Volume 24 Issue 1, Winter 2019
by Emily Cook
When the temperatures begin to drop and the summer clothes get packed away, most people tuck outdoor activities right into that storage box with them. Thinking it’s too cold, too windy, or that winter hiking may not be as rewarding as a hike through the fall color or spring greenery, many people snuggle up, hunker down and put their hiking plans on hiatus. What they don’t know is that with the right planning and preparation, winter
hiking can be quite beautiful and even somewhat addictive.
People typically assume that winter hiking requires much more preparation than it does in warmer weather. This is actually not the case. When you consider that a summer hike requires sun protection, hydration, proper nutrition on longer hikes, and protection against insects and overheating, preparation for a chilly or snowy hike can actually be a bit simpler.
While you still have to take similar precautions to ensure you are adequately protected from the elements and have the necessary supplies for an enjoyable hike, there are a few things that are often not considered. For example, one of the best things about winter hiking is that your excursion will be insect free. Nothing can make a hike more frustrating than being the first on a trail on a warm spring morning and having to clear the spider webs from your face as you go. The summer foliage has also died back, which means no wading through waist-high grasses where you can pick up hitchhikers like ticks, a very real concern here in Virginia. And I don’t think I even need to mention those bothersome mosquitos, who swarm onto your exposed skin the moment you stop to take a sip of water. Also, your chance of contacting poison ivy, oak or sumac is substantially reduced, since the bright, shiny greenery dies back during colder months and there are no leaves fluttering along the trail’s edge or brushing against your clothing.
Outerwear for a winter hike should incorporate dressing in layers, preferably wearing a wicking under-dressing so that you do not become damp from sweat and can strip down when you begin to warm up. You still need to ensure that you have adequate hydration and sun protection just as you would during the summer. Despite the cooler temperatures, you can become overheated, dehydrated or sunburned, as the sun can be quite strong on a clear winter day.
A winter hike can be a calming, serene experience. With the trees bare, the views become unobstructed. Suddenly the mountain peaks in the distance are visible and the fields appear more expansive and open. It is easier to spot wildlife, and during a snow there is a crispness in the air and a crunch underfoot that is cathartic and rejuvenating.

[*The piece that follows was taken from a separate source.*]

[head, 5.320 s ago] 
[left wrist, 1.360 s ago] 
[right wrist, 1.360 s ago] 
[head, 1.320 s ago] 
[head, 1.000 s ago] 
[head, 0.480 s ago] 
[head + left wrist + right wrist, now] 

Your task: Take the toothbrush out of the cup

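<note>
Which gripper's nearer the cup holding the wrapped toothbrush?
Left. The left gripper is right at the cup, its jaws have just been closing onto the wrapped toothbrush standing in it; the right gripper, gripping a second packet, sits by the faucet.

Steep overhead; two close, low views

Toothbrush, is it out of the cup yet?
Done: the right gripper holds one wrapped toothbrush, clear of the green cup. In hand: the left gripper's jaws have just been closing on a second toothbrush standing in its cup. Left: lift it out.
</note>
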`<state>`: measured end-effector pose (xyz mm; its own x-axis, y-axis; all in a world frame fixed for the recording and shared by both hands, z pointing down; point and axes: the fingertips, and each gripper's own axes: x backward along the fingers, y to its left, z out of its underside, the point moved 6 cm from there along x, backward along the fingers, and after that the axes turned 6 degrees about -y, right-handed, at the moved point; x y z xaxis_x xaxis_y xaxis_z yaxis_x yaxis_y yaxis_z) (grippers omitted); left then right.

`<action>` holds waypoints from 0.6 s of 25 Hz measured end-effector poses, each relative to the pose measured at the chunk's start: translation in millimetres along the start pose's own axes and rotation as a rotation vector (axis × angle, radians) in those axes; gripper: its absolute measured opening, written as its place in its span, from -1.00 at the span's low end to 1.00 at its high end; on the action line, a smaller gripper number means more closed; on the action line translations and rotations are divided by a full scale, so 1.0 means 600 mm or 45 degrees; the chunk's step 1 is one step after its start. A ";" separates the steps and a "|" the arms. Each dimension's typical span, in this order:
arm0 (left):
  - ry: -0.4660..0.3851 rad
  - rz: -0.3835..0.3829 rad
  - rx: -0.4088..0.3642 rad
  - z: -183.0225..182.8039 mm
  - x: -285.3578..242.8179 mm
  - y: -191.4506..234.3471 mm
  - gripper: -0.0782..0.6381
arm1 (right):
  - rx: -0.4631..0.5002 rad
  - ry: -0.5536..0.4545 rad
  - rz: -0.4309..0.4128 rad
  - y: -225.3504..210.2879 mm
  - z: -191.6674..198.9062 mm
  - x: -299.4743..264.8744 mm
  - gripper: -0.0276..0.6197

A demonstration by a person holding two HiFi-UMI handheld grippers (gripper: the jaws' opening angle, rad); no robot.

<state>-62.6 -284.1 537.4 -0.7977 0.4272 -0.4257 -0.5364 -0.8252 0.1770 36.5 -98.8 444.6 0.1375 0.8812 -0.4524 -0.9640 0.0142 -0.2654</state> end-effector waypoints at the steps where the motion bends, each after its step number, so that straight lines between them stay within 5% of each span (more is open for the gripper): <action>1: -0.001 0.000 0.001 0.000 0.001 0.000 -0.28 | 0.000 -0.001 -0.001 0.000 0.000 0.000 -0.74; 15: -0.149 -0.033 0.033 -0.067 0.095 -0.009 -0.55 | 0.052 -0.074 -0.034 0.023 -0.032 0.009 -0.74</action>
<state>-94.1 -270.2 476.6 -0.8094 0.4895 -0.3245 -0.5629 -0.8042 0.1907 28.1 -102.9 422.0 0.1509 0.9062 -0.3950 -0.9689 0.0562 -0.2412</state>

So now that you’re convinced a winter hike is for you, how do you prepare?
• Make sure to bring plenty of water.
• Wear layers so that you can strip down as you go when the temperature warms up.
• Wear appropriate footwear, including warm, comfortable socks.
• Go early! Remember that daylight is limited in winter months, so it’s best to get an early morning start.
• Bring along nutritious snacks.
• Wear sunscreen! Yes, you can get sunburned during the winter, too.
• Wear sunglasses to protect your eyes from that intense winter sun.
• Bring a map of your trail. It’s easy to get lost when you’re unfamiliar with the landscape — and sometimes even when you are!
• Pack a flashlight, extra batteries, a whistle and a signal mirror, as well as a small first aid kit in case of emergency.
• Bring a walking stick or hiking poles.
Where should you go? This website lists a number of top winter hikes throughout Virginia. The hikes profiled on the site range in distance and fitness level. You can also just hike right along your neighborhood trails, up Sugarloaf or Old Rag Mountain, or along the C&O Canal, which is lovely any time of year.
Hiking is a wonderful way to enjoy the beauty of our natural world, and it doesn’t need to be limited to a certain time of year. So bundle up and explore. You might see things from a whole new perspective.